▶ _Exercise prompt_
With pictures left out, output exactly the lines of the listing below from the line that has "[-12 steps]" to the line that has "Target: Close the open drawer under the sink", both lines kept.

Listed records Start Marker

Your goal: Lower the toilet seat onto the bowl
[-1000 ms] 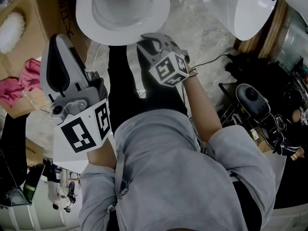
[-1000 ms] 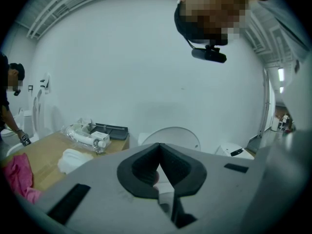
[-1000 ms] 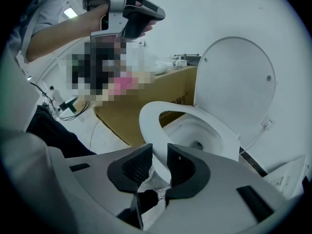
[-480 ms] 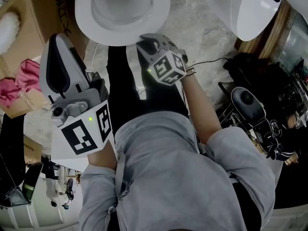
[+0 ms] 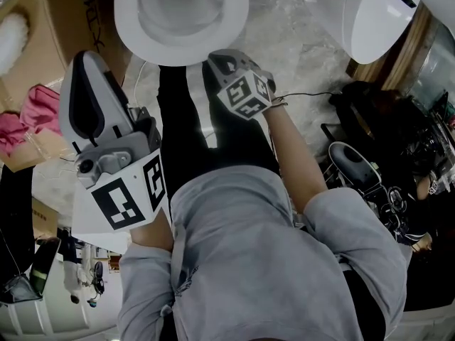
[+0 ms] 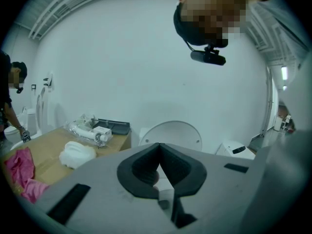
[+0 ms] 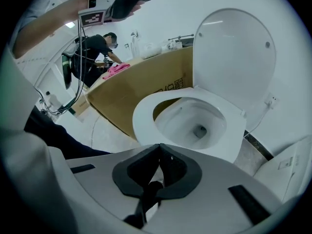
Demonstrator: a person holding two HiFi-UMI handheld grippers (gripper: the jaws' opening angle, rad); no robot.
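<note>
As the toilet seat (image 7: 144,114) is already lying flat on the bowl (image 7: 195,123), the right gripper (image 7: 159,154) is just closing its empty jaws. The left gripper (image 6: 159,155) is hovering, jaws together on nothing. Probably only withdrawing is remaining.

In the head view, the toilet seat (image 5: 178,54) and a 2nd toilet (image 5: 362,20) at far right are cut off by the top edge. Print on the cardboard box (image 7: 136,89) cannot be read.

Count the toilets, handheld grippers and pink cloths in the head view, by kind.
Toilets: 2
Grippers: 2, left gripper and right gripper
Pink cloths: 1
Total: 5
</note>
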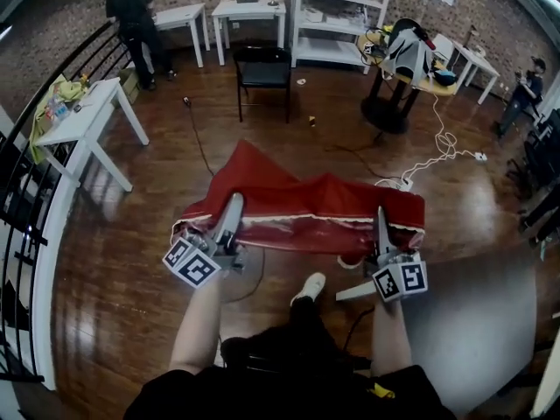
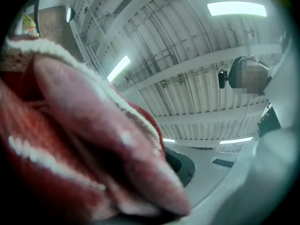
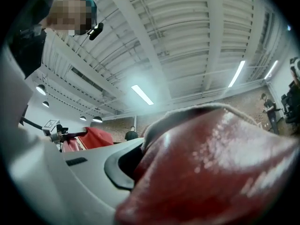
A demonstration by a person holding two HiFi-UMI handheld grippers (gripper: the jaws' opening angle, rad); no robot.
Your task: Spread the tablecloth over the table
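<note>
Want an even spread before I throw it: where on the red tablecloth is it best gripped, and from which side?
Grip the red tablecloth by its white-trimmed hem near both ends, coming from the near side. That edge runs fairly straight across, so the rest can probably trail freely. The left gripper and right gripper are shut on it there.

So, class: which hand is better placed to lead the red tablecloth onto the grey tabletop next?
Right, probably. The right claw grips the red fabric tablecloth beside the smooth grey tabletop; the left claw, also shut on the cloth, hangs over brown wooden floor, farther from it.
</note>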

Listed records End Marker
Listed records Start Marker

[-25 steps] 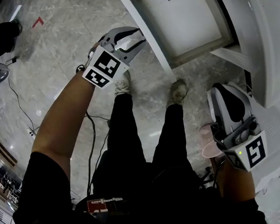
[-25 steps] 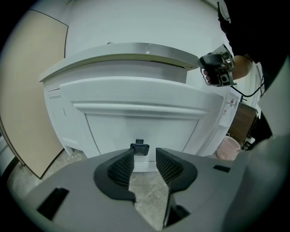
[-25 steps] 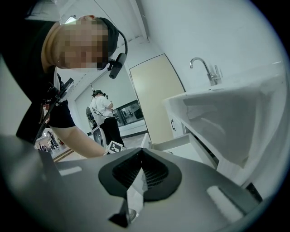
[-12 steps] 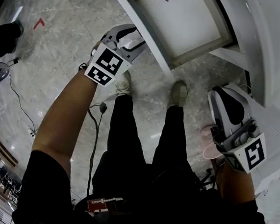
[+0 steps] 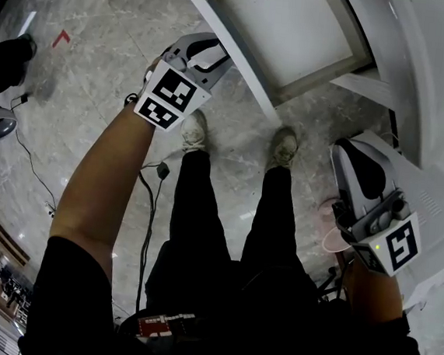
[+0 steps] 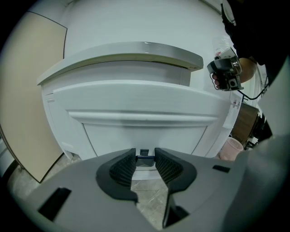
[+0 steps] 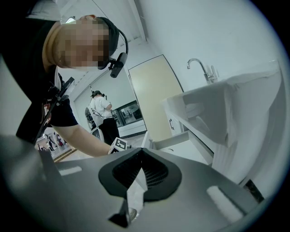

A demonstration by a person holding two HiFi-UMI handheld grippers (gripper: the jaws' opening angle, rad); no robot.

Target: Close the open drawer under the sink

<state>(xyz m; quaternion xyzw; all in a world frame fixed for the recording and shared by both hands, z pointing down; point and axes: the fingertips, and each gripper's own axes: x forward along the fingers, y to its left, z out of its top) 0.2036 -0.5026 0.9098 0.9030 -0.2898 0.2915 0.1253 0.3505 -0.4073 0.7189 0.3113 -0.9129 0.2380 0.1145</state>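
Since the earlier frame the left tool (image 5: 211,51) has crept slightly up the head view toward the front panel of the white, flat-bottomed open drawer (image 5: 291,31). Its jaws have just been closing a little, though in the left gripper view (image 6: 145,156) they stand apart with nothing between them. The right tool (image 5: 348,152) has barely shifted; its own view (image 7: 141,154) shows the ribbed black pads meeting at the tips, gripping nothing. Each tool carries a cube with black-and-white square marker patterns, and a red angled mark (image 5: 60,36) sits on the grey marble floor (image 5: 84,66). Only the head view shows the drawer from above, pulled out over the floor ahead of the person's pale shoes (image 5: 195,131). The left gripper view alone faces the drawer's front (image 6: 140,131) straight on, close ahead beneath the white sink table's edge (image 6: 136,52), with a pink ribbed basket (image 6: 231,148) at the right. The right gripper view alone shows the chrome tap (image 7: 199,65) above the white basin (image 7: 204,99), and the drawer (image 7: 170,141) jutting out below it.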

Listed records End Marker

▶ _Task solution_
[-12 steps] 
[+0 steps] 
[+0 steps] 
[+0 steps] 

A demonstration by a person holding two HiFi-UMI handheld grippers (gripper: the jaws' opening angle, rad); no robot.

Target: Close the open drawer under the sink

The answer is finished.